General Discussion
In reply to the discussion: Someone didn't get the lesson in 2010 [View all]joshcryer
(62,536 posts)I agree perfectly with that framing. What we need are politicians who support the 99% who actually are bipartisan, but simply elucidating the necessary conditions. Most Americans are not the 99% and therefore should agree with it. Sadly our politicians are 1%ers, or at least, live in a mindset where bipartisanship that acquiesces to the 1% is necessary (Obama is the perfect example given his upbringing, his life was in the bottom 5% at most, yet here we are with a politician that is giving in to the top 5% at minimum! How did this happen?!?).

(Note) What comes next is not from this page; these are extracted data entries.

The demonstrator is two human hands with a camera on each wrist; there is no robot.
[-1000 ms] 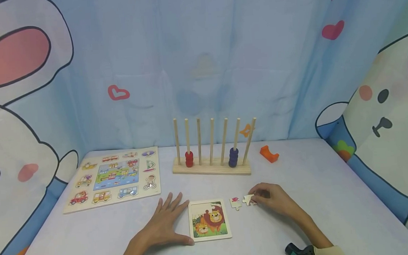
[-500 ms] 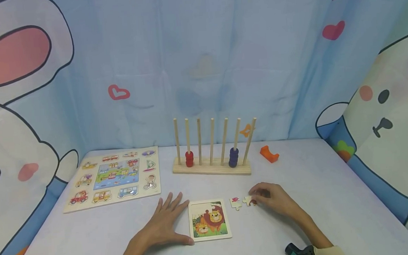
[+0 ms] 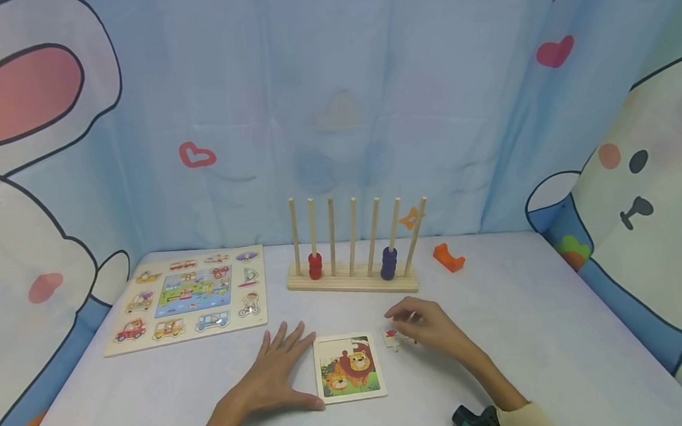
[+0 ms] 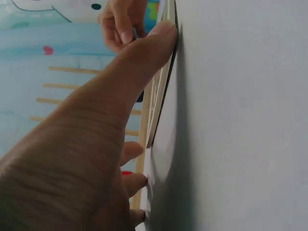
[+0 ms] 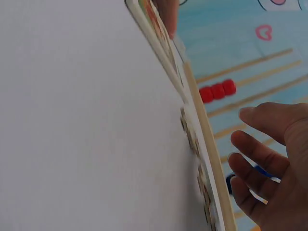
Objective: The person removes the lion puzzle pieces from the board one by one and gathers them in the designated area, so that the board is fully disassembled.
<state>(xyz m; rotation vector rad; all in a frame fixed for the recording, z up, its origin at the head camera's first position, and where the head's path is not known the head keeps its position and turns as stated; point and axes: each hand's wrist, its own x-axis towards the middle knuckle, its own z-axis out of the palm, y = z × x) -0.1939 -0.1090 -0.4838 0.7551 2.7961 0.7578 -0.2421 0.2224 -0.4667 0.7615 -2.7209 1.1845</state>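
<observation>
A small wooden-framed lion jigsaw puzzle (image 3: 355,398) lies flat on the white table, with its upper left area bare of picture. My left hand (image 3: 271,373) rests to its left, fingers spread, the thumb touching the frame's lower left corner. To the right of the frame lies a loose jigsaw piece with a red print (image 3: 391,340). A second jigsaw piece (image 5: 205,197) beside it is mostly covered by my right hand in the head view. Just above these pieces hovers my right hand (image 3: 427,325), its fingers loosely bent and apart, holding nothing.
Behind the puzzle stands a wooden peg rack (image 3: 354,282) with red and dark blue rings. A vehicle peg puzzle board (image 3: 190,336) lies at the back left, and an orange block (image 3: 449,257) at the back right. A printed curtain (image 3: 334,109) closes off the rear.
My right hand has let go of the right-hand jigsaw piece, lifted and moved left over the two pieces. My left hand and the framed puzzle have stayed in place.
</observation>
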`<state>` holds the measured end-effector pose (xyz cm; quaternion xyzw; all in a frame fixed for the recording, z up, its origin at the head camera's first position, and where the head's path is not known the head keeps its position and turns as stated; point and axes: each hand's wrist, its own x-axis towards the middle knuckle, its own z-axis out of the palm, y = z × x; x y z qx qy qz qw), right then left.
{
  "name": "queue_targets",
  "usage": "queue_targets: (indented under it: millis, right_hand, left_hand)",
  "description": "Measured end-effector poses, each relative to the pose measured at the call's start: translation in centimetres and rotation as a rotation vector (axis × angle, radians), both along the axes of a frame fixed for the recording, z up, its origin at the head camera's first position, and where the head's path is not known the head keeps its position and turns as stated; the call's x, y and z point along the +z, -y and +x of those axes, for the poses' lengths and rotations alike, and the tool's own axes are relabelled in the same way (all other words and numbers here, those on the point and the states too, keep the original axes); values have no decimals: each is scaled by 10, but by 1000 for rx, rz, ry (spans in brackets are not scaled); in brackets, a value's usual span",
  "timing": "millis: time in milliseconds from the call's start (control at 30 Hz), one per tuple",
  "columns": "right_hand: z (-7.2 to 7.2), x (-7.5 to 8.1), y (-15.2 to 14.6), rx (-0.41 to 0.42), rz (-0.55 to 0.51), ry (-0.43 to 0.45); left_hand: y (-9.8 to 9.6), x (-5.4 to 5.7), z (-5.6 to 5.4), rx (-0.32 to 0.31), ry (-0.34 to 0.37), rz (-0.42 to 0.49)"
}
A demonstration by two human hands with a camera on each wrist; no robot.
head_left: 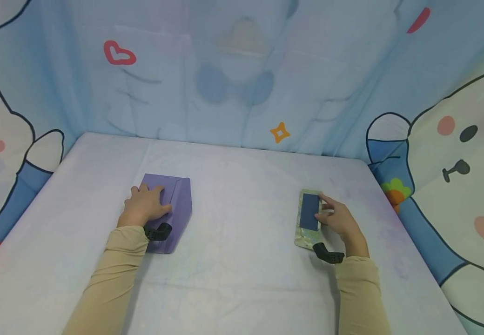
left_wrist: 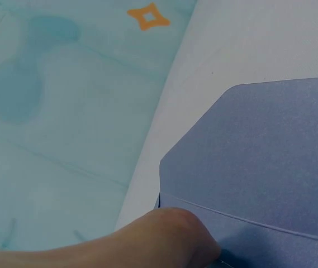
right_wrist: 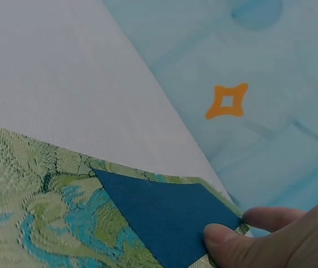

We need to primary politicians who are against the 99% and we need to make it abundantly clear that they don't represent the American population as a whole. If we can't do that a third party is the only way to break out of this cycle. I hope one day to be posting in not-democratic-underground if that ever happens. Either way the Democratic part must absolutely evolve and stop pandering to the elites if it's ever going to save the country. As it stands now my vote for the Democratic Party is to slow the ultimate decline of the United States.
From my point of view, then, the only way for the Democratic Party to move forward is to end the bipartisanship. A simple metric. Don't vote for those in the Democratic Party who are bipartisan or who use that as their platform. Fuck it. 'Unity' candidates "for the lose." That's how I'm voting next go around in the primaries. If our next candidate is for unity, they can suck it, as the GOP as proven itself, especially as our President has compromised after compromised over stupid shit, allowing the people, to lose, in the end.
I mean, seriously, had the President let the tax cuts expire he'd have had glorious powers to demand whatever he wanted. Even a 1% tax break would've been glorious. But no, he allowed the GOP to own it and frame it and get what they wanted.